HELL (The Borowitz Report)—Sen. J.D. Vance attempted to sell his soul to the Devil “multiple times” but Satan declined to buy it, the Prince of Darkness disclosed on Wednesday.

“The fun part of my job is making a person turn to the dark side,” Satan said. “J.D. was already there.”

“I read Hillbilly Elegy,” he added. “I didn’t care for the writing. But more importantly, anyone who would engage in such a blatant cash-grab has already sold his soul, quite frankly.”

“Plus, the movie sucked,” Satan said. “I enjoyed downvoting it thousands of times on Rotten Tomatoes.”

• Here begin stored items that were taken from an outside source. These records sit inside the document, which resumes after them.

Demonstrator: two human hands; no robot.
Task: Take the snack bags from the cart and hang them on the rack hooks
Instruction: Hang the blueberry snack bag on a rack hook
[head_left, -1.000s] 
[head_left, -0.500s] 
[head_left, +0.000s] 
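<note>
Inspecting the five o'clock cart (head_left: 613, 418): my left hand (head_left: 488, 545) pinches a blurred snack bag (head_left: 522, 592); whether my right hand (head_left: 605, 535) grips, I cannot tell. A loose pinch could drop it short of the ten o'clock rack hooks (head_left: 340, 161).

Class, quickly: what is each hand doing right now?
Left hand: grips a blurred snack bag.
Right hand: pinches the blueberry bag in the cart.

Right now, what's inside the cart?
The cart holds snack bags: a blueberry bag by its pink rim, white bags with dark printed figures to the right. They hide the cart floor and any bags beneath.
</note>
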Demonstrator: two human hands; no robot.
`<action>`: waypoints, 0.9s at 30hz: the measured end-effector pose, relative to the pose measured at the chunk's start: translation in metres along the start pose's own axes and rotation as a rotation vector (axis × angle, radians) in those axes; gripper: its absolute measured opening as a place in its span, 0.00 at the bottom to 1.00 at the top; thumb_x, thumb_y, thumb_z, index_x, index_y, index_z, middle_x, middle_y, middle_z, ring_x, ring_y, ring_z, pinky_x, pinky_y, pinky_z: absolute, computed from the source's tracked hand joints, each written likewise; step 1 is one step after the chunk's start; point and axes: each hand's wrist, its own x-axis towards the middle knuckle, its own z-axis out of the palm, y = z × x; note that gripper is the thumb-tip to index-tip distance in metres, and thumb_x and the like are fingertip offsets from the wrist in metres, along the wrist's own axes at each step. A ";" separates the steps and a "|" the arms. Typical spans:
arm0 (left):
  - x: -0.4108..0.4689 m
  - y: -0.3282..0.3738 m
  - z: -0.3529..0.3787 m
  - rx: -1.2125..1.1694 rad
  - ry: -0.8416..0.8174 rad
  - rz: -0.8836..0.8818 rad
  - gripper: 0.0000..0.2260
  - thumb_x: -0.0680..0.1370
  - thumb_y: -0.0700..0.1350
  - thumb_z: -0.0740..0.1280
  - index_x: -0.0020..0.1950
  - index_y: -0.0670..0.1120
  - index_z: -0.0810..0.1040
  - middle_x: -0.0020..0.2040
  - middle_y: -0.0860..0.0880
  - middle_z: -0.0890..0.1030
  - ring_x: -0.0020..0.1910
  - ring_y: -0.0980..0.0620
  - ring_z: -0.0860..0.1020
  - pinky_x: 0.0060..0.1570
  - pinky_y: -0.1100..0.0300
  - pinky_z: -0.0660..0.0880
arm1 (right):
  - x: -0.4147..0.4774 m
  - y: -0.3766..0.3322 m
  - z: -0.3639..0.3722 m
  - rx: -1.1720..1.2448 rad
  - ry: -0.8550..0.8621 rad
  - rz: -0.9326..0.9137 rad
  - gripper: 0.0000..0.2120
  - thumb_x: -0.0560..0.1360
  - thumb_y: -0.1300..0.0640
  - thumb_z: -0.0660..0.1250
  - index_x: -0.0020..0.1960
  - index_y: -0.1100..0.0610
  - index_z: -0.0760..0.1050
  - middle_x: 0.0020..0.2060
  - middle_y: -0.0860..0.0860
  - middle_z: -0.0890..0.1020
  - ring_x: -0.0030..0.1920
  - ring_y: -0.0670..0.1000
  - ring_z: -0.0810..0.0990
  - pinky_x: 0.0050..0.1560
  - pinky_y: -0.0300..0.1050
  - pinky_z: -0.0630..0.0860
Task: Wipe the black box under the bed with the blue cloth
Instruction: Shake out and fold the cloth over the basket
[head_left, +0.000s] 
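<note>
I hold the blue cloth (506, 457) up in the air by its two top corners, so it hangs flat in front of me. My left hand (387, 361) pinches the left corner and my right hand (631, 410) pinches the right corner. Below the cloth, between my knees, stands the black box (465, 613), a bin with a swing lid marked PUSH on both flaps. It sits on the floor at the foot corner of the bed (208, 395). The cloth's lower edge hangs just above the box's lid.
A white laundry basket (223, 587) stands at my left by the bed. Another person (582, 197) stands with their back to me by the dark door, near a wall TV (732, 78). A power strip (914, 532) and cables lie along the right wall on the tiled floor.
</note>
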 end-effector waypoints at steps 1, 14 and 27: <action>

Calling Vance’s soul “a hard pass,” the Evil One said, “I’m not like the worm who ate RFK Jr.’s brain—I have standards.”
0 Replies
 
vikorr
 
  2  
Reply Wed 17 Jul, 2024 03:26 pm
@Builder,
Quote:
You don't provide anything to back that up
Umm...it is so simple to:

- measure CO2 is a greenhouse gas via experiment, and so easy to find such experiments on the web; and
- find who first discovered it is a greenhouse gas, and the year it was first discovered

.....which means you didn't even try and inform yourself. I'm disappointed.
Quote:
I'd hazard a guess that you also believed the "science" behind the experimental mRNA injections
Nope. Was against this. The theory behind it is interesting, and it may one day be useful, but the technology is too young. Subsequent research results confirmed it is currently not particularly useful, even with boosters.

My view at the start was that Governments should have put their money into protecting those most at risk - old people. The amount of censorship and pressure to conform (information wise) was deeply troubling.

Quote:
And you're not worried about a dementia case who doesn't have a clue what day of the week it is, running for another term in the hot seat? That's what my friends are more concerned about.
Democracy can both deal with dementia, and if damage is done, recover from dementia. It is much, much more difficult to recover from Autocracy. If an autocrat got the big corporations on board (particularly Google, Apple, Microsoft, Facebook), I would say the difficulty level elevates to almost impossible.
0 Replies
 
Glennn
 
  -1  
Reply Wed 17 Jul, 2024 04:21 pm
@vikorr,
Quote:
You realise that all climate scientists agree that CO2 is a greenshouse gas, right?

That doesn't mean they all agree that CO2 is causing global warming.
vikorr
 
  2  
Reply Wed 17 Jul, 2024 04:27 pm
@Glennn,
Actually, by definition, it must cause warming, but the question is, as I've already stated previously "How much warming is it causing?", or in another frame of reference "How much is it contributing to the current warming".
0 Replies
 
Region Philbis
 
  1  
Reply Wed 17 Jul, 2024 04:34 pm

Biden has tested positive for Covid-19
(cnn)
thack45
 
  2  
Reply Wed 17 Jul, 2024 05:30 pm
@Region Philbis,
What do you suppose the prevailing conspiracy will be?
0 Replies
 
Lash
 
  -2  
Reply Wed 17 Jul, 2024 07:29 pm
With people like Dem loyalist Schiff calling for Biden’s ouster and Biden’s humiliating ‘speech’ to the NAACP, don’t be too concerned that Biden has Covid.

It’s probably just a kinder, gentler exit for the geriatric genocidist in Chief.

So Kamala for a couple of months or ?
roger
 
  3  
Reply Wed 17 Jul, 2024 08:40 pm
@Lash,
Lash wrote:

With people like Dem loyalist Schiff calling for Biden’s ouster and Biden’s humiliating ‘speech’ to the NAACP, don’t be too concerned that Biden has Covid.

It’s probably just a kinder, gentler exit for the geriatric genocidist in Chief.

So Kamala for a couple of months or ?

I guess Kamala is okay. At least, she ain't Trump.
0 Replies
 
izzythepush
 
  3  
Reply Thu 18 Jul, 2024 04:43 am
@Lash,
Are there any Democrats you won't condemn, or any Republicans you will?

The Republicans asked Netanyahu to address Congress, not the Democrats.

That is something you're very muted on.